ご門徒のご家庭でもペットを飼っておられる方が多く、ペットが亡くなった時にどうすればいいのかという相談をよく受けます。そこで門信徒をはじめ知り合いの方々にも自由にご利用いただけたらとの想いから建てたものです。



◆ペット塚(墓)の墓標には「大心海」と刻みました

 これは、「心」の限りなく広くて深いことを表した言葉です。
 浄土真宗で一番大切な御経である『無量寿経』には、真宗の教えの根幹である「他力本願」のことを「四十八願」として論じられています。
 これを簡単に言えば、「世界中の人々の一人でも救われない、つまり安穏とした幸せな生活が送れない人が一人でもいるならば、私は阿弥陀如来でありつづけること、佛であることをやめます」という大いなる誓い(誓願)として書かれているのです。
 ちなみに、「他力本願」のことを、ひと任せとかひと頼みなどと、無責任なこととして使う人がいますが、これはまったくの無知からくる間違いです。
 中国の故事に「人事を尽くして、天命を待つ」とありますが、真宗的にこれを言うならば、「天命に安んじて、人事を尽くす」となります。
 佛の誓願に絶対の信頼をおき、自力の限りを尽くすことなのです。
ペット達にとっては、ご主人の絶対の愛を信じきって「いのち」を輝かせるということでしょうか。


◆広大にして、はてしない佛の慈悲

 私共の浄土真宗の開祖の親鸞聖人は、このように佛の慈悲の広くて深いことを、そして限りのないことを、大きな海にたとえて「大心海」と表現されました。
 聖人は、ほかにも佛のはたらきのことを、「本願海」「宝海」「智願海水」あるいは「功徳宝海」などという言葉も使っておられます。
 これらは、計り知れない無量の智慧と雄大な心、そしておしみなく包み込む包容性を表現した言葉です。
 私達人間も、ペット達にとっては惜しみない無償の報酬を注ぐ「大心海」の佛として信頼された時、ペット達はさんさんと降り注ぐ光の中を、心の海を無心に泳ぐことができるのではないでしょうか。
 この世界を仏教では、極楽浄土と表現します。

◆「いのち」 ペットの死を通して・・・

.  ペットは所詮人間ではありません。

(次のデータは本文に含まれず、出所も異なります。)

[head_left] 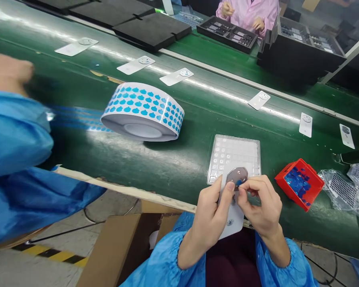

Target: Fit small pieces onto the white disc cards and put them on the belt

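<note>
My left hand (211,213) grips a flat white panel (231,231) by its left side, the thumb resting on the front. Near the panel's upper end sits a dark grey, rounded metal-looking plate (237,175). With thumb and forefinger pinched, my right hand (261,203) holds a small blue sticker (239,183) against that plate's lower part. Behind the panel a clear plastic tray (251,149) with small white pieces lies on the green bench. To the right stands a red box (312,185) of loose blue pieces (297,181).
A large roll of blue-dotted stickers (143,105) stands left of centre. Several white panels (173,76) lie along the green belt. At left is a co-worker's blue sleeve (14,131); across the bench, a person in pink (248,14) sits behind black trays (227,34). Plastic bags (341,191) lie far right.
</note>
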Tool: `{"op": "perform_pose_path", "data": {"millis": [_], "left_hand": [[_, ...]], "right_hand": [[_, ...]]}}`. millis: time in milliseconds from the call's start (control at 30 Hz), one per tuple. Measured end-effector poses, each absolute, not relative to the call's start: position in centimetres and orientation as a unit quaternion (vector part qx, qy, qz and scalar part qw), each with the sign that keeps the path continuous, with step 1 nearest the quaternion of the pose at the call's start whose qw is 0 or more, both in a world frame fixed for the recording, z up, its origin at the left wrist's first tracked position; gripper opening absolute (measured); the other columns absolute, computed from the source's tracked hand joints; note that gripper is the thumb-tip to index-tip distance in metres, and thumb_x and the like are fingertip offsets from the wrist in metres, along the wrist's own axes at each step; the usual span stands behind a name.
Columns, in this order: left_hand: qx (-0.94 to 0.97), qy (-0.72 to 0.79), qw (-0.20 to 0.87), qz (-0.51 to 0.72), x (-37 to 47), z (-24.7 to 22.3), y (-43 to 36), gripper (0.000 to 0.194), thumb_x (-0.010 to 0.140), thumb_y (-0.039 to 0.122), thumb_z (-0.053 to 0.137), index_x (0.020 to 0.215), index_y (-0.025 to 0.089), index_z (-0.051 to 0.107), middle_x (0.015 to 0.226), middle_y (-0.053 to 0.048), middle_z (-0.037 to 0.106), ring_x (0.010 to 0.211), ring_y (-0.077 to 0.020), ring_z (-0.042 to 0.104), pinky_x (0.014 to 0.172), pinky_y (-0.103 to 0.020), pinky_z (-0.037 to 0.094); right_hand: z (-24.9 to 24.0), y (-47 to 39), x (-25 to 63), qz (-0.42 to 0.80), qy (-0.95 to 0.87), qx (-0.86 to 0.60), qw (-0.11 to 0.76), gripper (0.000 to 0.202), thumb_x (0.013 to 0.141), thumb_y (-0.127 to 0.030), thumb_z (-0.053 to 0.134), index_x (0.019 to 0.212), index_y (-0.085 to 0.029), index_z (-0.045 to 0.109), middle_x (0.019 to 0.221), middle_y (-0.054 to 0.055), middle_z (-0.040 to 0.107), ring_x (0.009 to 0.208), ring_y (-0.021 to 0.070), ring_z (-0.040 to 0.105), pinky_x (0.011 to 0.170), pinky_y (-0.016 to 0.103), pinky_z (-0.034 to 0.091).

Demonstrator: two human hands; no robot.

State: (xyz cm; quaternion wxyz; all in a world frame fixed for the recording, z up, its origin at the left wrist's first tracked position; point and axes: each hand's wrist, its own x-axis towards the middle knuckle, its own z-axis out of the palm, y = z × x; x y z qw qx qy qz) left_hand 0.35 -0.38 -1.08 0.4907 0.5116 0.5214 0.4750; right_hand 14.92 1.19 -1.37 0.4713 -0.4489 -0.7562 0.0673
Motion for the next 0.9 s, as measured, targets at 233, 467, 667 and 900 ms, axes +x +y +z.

当然のことですが犬達は一度も念仏を称えたこともありませんし、仏壇にお参りしたこともありません。だがペット達の「死」は私達人間に人間の「生」を、「いのち」を照射してくれる大切な仏縁なのです。
 「悉有仏性(しつうぶっしょう)」といい、いっさいの存在つまり「有」は仏性そのものであり、あらゆる「いのち」の存在の事実が、人間にとって「諸仏」なのだと気づいたとき、私達は真実に目覚めるのではないでしょうか。
 『犬の十戒』という、作者は不明なのですが、インターネット上で読み継がれているポエムがあります。
 この詩をとおして、私達もペットと人間の朋なる世界・関係をあらためて考えなおし、ペット達と共に降り注ぐ光の中を、心の海を自由に泳ぎたいものです。
 仏教では「弱いもの(社会的弱者=「障害」者・老人・女性・病人・貧者など)が住みやすい世の中こそ、強いものにとっても本当に住みやすい世の中なのである」と言います。